# [WHAT TO DO]
Filtering the records below, copy only those lines that include the word "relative".

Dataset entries
((

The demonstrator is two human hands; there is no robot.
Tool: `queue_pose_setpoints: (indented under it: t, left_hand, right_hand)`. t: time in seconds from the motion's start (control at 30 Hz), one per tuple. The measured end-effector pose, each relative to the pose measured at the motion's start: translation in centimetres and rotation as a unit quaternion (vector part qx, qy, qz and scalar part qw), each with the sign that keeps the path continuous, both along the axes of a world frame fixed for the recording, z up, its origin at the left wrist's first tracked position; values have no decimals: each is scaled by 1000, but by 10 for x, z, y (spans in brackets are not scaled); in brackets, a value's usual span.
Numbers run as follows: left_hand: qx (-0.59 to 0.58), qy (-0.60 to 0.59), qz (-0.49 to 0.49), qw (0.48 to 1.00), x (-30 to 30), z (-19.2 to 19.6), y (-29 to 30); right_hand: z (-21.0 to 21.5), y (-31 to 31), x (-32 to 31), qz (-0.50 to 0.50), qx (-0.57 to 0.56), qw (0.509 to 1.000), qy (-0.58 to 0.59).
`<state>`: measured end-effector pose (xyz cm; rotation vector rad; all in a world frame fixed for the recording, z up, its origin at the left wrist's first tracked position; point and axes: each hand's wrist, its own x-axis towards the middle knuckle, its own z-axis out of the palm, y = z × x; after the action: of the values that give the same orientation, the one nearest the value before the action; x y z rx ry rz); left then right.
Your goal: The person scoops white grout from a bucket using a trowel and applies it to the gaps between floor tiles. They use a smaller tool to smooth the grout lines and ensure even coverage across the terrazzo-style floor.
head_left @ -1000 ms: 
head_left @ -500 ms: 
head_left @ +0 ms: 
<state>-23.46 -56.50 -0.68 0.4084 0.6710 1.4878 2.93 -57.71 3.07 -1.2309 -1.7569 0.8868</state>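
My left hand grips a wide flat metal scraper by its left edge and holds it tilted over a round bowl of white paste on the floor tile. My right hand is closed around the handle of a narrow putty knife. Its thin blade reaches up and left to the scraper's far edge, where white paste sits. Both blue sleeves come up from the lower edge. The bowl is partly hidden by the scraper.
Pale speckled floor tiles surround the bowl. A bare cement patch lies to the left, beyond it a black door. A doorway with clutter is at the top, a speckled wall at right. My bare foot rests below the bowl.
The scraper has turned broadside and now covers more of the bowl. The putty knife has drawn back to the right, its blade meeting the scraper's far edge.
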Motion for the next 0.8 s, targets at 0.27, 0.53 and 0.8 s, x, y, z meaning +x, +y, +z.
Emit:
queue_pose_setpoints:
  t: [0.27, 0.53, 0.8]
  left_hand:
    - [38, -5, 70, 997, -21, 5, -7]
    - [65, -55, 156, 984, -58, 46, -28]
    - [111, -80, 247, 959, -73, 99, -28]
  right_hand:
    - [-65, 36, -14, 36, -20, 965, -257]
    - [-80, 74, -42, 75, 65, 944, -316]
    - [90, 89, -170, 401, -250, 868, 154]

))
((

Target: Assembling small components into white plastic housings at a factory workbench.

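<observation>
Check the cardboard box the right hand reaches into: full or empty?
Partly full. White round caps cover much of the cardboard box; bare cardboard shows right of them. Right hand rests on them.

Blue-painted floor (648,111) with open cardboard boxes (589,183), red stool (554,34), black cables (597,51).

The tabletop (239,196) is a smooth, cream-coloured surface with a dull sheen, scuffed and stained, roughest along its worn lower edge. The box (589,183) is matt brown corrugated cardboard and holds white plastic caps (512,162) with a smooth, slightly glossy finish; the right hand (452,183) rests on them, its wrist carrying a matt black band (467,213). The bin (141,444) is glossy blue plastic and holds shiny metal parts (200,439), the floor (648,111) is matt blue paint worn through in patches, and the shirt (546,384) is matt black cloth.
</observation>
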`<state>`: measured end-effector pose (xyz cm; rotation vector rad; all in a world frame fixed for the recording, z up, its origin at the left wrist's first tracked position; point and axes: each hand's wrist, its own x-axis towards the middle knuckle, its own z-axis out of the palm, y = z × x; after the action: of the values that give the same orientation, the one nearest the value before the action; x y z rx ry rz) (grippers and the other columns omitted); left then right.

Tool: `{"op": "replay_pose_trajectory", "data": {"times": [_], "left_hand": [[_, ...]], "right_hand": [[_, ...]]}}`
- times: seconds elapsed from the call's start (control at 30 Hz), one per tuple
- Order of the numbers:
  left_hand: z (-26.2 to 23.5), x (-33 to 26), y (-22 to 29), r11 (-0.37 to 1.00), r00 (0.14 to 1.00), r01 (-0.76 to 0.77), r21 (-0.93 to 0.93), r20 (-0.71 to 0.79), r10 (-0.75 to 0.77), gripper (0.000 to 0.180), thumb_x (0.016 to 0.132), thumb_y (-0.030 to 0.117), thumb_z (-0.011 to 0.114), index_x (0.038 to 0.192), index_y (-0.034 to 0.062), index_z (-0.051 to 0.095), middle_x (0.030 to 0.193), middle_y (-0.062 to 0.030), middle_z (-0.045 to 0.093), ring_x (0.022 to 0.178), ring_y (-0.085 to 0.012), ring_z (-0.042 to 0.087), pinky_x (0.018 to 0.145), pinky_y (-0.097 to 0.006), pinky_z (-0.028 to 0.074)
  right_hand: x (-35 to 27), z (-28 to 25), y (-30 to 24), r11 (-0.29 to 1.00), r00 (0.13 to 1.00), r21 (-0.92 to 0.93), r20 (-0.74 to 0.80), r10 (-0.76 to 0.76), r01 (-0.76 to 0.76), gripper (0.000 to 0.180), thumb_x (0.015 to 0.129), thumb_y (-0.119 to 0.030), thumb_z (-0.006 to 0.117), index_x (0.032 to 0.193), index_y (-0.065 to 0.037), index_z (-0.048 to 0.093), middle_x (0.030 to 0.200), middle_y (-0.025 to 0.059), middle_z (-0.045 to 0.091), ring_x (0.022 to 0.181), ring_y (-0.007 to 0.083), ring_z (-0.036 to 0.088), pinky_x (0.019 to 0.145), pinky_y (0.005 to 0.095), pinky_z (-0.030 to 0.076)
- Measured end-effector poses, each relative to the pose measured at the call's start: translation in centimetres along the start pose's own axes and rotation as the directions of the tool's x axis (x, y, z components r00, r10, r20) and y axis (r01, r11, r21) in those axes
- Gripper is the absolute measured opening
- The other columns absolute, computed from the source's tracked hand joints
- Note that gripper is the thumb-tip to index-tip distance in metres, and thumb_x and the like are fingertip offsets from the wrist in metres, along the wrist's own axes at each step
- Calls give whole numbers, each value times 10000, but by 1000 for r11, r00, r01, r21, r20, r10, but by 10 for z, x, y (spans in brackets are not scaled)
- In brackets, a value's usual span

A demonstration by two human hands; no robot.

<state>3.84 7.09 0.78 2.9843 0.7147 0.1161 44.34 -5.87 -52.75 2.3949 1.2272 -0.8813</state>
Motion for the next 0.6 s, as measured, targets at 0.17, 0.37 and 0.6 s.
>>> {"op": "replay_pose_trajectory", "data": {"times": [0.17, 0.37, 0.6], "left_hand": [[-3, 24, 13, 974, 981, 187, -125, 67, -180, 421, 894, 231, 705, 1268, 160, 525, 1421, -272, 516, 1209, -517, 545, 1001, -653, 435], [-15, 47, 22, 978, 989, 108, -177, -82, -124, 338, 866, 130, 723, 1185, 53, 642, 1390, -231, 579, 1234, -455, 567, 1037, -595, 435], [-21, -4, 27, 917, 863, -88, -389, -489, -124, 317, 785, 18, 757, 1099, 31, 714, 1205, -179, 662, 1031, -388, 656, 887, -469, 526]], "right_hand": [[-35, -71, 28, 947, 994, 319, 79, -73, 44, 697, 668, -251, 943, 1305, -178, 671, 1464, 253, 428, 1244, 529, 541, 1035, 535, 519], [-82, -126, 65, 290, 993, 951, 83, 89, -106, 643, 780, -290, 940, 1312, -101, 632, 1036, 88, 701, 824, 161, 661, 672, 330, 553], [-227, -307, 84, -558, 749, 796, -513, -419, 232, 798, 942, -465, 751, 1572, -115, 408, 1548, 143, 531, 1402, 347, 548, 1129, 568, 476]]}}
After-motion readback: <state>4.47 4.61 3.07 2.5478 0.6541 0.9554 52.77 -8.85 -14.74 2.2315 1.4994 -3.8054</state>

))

# [SOLUTION FOR THIS TASK]
Tool: `queue_pose_setpoints: (indented under it: t, left_hand, right_hand)`. t: time in seconds from the motion's start (control at 30 Hz), one per tuple. The measured end-effector pose, each relative to the pose measured at the motion's start: translation in centimetres and rotation as a unit quaternion (vector part qx, qy, qz and scalar part qw), each with the sign that keeps the path continuous, both along the axes of a world frame fixed for the recording, z up, its origin at the left wrist's first tracked position; values have no decimals: each is scaled by 1000, but by 10 for x, z, y (spans in brackets are not scaled); in brackets, a value's usual span.
- Measured end-effector poses, each relative to the pose measured at the call's start: translation in centimetres along the start pose's own axes and rotation as the directions of the tool's x axis (x, y, z components r00, r10, r20) and y axis (r01, r11, r21) in those axes

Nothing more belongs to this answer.